How Much Car Can I Afford?


When you’re buying a car, it doesn’t matter if it’s your first car or an upgrade. There are five things to factor in when calculating how much car you can afford. They are savings, income, DTI, credit score, and down payment amount.

woman in car

Your credit score affects what interest rate you get and will be a key factor when determining car loan approval or denial. However, the most important factors are mostly related to your income, your DTI ratio, and the total down payment amount you can afford (plus some possible hidden elements we’ll get to later).

“How much car can I afford?”, is a question asked by many car buyers. And it’s a great question because a car purchase is a big expense and you want to get it right. So grab a pen and some paper, and let’s talk about it.
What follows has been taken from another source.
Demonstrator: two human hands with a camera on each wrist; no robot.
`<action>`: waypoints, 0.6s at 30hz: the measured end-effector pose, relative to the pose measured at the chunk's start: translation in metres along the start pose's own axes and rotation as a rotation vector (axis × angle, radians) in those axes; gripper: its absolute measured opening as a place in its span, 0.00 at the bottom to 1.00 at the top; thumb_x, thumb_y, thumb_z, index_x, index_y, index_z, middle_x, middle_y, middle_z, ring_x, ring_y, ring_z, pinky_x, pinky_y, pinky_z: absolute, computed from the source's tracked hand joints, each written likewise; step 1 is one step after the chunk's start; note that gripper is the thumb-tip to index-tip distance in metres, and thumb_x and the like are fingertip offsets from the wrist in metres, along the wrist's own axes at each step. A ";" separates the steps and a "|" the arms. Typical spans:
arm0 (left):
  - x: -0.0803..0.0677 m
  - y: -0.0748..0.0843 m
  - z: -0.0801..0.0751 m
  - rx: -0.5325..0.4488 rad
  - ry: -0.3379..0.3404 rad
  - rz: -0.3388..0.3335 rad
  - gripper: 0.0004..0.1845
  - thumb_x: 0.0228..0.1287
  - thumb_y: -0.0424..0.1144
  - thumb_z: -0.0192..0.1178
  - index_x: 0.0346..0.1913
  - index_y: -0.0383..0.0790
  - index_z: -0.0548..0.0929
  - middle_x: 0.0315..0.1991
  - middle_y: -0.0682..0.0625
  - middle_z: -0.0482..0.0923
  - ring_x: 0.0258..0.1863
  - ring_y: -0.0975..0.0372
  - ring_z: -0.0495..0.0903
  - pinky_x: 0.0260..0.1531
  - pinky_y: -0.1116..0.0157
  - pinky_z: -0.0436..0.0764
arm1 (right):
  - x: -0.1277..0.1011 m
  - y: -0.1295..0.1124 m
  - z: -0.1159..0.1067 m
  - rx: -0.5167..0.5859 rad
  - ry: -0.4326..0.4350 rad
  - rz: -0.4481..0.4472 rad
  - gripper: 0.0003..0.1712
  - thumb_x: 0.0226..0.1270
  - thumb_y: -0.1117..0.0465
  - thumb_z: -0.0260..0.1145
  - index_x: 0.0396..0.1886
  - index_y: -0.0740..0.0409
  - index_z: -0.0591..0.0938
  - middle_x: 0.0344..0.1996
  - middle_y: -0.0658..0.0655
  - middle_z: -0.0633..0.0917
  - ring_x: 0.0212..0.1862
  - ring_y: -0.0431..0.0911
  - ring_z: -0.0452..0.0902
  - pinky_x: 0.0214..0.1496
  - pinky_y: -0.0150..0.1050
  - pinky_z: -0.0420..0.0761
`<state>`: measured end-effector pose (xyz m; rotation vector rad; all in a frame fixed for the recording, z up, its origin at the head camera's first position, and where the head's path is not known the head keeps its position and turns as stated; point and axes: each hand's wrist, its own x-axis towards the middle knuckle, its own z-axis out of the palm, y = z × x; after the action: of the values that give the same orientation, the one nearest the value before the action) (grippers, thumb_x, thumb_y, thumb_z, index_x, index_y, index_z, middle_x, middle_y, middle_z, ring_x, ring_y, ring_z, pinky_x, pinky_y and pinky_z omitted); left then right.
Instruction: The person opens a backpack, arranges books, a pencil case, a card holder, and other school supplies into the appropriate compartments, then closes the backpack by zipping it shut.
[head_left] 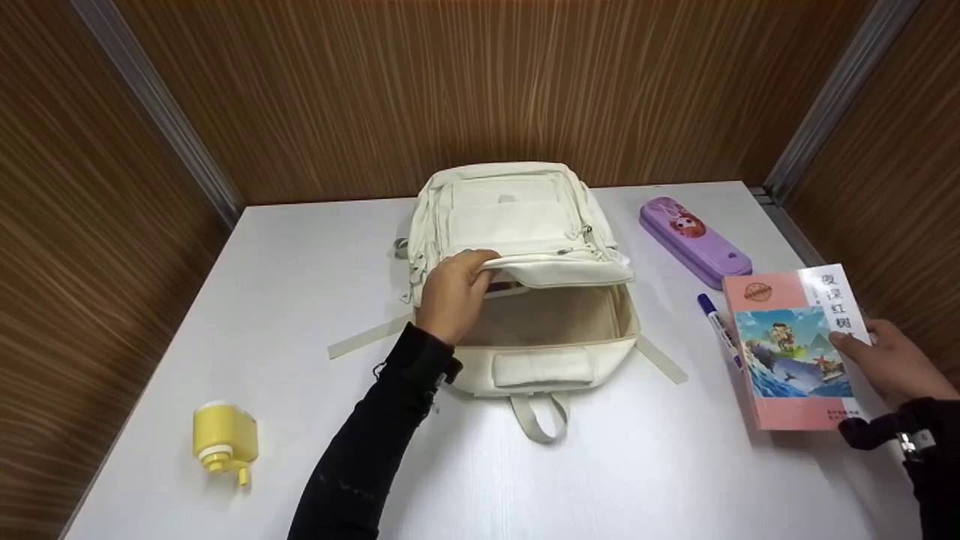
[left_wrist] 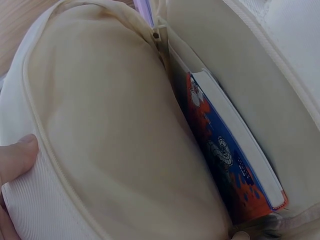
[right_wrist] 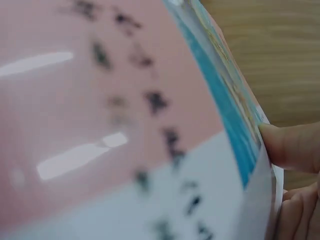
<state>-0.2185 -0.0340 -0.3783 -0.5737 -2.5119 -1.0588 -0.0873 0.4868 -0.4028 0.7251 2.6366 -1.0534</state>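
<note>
Left grip on the backpack's edge, right grip on a pink book

From where I sit, the head view gives me a cream backpack (head_left: 506, 210) lying on the white surface (head_left: 637, 472), its main compartment gaping towards me. My left grip (head_left: 454, 296) is curled round the raised edge of the opening, holding it up. Inside, the left wrist view shows me a blue and orange book (left_wrist: 237, 160) against one wall of the compartment.

My right grip (head_left: 896, 360) pinches a pink-covered book (head_left: 787, 360) by its right edge, thumb on the front cover. That book is outside the backpack, well to its right; I can't tell whether it touches the surface. In the right wrist view its printing is blurred.

The book partly hides a blue-capped marker (head_left: 718, 326). A purple case (head_left: 694, 240) lies just beyond them, and a yellow object (head_left: 225, 433) sits well apart, at the near left.
</note>
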 end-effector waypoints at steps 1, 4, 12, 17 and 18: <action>0.000 0.000 0.000 -0.005 0.001 -0.004 0.10 0.65 0.39 0.62 0.47 0.46 0.87 0.45 0.52 0.87 0.47 0.58 0.84 0.50 0.59 0.79 | -0.002 -0.006 0.004 0.016 -0.015 -0.010 0.56 0.71 0.32 0.43 0.72 0.77 0.40 0.52 0.78 0.69 0.40 0.52 0.79 0.38 0.39 0.79; 0.001 0.000 0.000 -0.023 0.009 -0.016 0.10 0.65 0.41 0.63 0.46 0.46 0.87 0.44 0.53 0.87 0.46 0.59 0.84 0.50 0.60 0.79 | -0.010 -0.025 0.016 0.061 -0.074 -0.075 0.52 0.74 0.36 0.43 0.72 0.76 0.39 0.47 0.70 0.76 0.36 0.44 0.81 0.36 0.36 0.81; 0.002 0.000 0.001 -0.068 0.034 -0.026 0.10 0.64 0.42 0.63 0.46 0.46 0.87 0.42 0.52 0.87 0.45 0.60 0.84 0.49 0.62 0.79 | -0.024 -0.065 0.056 0.221 -0.247 -0.187 0.42 0.78 0.43 0.45 0.70 0.74 0.46 0.38 0.46 0.79 0.38 0.36 0.81 0.42 0.35 0.82; 0.003 0.001 0.002 -0.120 0.066 -0.022 0.09 0.65 0.39 0.62 0.45 0.44 0.87 0.42 0.52 0.87 0.46 0.61 0.84 0.50 0.63 0.79 | -0.034 -0.082 0.080 0.236 -0.311 -0.209 0.40 0.78 0.46 0.47 0.70 0.74 0.48 0.38 0.50 0.82 0.38 0.38 0.82 0.43 0.34 0.82; 0.003 0.002 0.002 -0.127 0.072 -0.022 0.09 0.65 0.39 0.62 0.45 0.43 0.87 0.42 0.51 0.87 0.46 0.61 0.84 0.51 0.63 0.79 | -0.036 -0.085 0.085 0.240 -0.322 -0.210 0.40 0.78 0.46 0.47 0.70 0.73 0.48 0.38 0.50 0.82 0.38 0.38 0.82 0.43 0.34 0.82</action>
<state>-0.2202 -0.0310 -0.3773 -0.5338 -2.4073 -1.2313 -0.0993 0.3623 -0.4012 0.2883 2.3694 -1.4281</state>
1. How much do you have in savings?

Once you have paid your bills and bought essential items, what do you have leftover for savings? Is the amount pretty consistent? Lenders won’t look at this number so much, but it’s crucial information for you to know.

Get a number that you’re confident about and write it down. Then, when we start talking about debt-to-income ratio (DTI) and gross monthly income (GMI), you’ll want to see if this number matches up with what lenders think you can afford.

But at the end of the day, it doesn’t matter what other people think. Only you know what you can afford.

2. What’s your salary?

Ask any financial advisor, and most will tell you the same thing: 10% of your take-home pay is the maximum you should spend on a car. Although some say 20%, this number is likely too high for the average borrower with the average amount of monthly debt.

You probably think that 10% sounds like a low amount, but it’s actually even lower than you think. That 10% needs to include all car expenses — meaning you need to factor in:

  • Principal
  • Interest
  • Car Insurance
  • Sales tax
  • Registration fees
  • Documentation fees
  • Routine maintenance (oil changes, tire rotations, alignments, brake pads, etc.)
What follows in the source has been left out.